It was a simpler, more life-threatening time.

Parenting has changed. A lot. So many things our parents did that were considered normal in our childhood—that is, for all us millennials and Gen Xers—would simply never fly today.

This is thanks in large part to the digital age, and the countless ways to access information. Radio, magazines, television, books, online blogs, Facebook parent groups, informational podcasts, public studies…thousands of voices helping shape family dynamics and warn of potential dangers.

If there’s ever any doubt into how far we’ve come, let technology once again remind you. A trip down memory lane via TikTok might be, as the kids say, a bit cringe, but boy can it help instill a little gratitude.

On a mission to share her childhood “one home video at a time,” a woman named Rachel has an entire TikTok account dedicated to short glimpses of her younger years.

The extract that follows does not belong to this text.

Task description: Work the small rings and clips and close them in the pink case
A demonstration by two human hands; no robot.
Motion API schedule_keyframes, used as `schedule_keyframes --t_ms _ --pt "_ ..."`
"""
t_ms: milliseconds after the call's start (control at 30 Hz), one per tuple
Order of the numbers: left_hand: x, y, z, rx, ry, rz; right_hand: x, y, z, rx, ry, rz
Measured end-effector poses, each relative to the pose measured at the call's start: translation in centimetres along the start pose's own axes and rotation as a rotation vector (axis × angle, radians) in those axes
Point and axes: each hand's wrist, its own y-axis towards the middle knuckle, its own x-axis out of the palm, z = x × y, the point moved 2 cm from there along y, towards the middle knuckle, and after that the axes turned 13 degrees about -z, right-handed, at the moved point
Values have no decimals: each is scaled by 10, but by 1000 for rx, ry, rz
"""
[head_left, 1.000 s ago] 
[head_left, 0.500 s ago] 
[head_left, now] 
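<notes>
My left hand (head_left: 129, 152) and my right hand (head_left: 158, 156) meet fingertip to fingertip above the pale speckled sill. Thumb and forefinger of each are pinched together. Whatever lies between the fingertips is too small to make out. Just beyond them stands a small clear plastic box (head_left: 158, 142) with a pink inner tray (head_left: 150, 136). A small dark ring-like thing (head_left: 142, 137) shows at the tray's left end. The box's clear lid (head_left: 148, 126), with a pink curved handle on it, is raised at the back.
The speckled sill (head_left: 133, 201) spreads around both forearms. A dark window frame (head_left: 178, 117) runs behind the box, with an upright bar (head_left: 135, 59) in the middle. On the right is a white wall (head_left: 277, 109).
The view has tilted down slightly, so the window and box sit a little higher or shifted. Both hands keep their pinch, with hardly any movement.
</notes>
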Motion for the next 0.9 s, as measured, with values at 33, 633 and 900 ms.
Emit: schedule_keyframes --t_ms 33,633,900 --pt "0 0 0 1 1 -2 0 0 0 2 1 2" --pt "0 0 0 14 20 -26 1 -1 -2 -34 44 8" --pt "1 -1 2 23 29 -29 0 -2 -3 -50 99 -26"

Her content is an instant nostalgic hit for those of us who grew up in the 80s or 90s. We’re talking Rainbow Brite, roller skates, Sesame Street, backpack purses when they were cool for the first time. All the feel good stuff.

And also—maybe some of the not-so-feel-good stuff. Recently, Rachel shared a video of herself as a newborn with her mom…when viewers noticed something strange in her bottle.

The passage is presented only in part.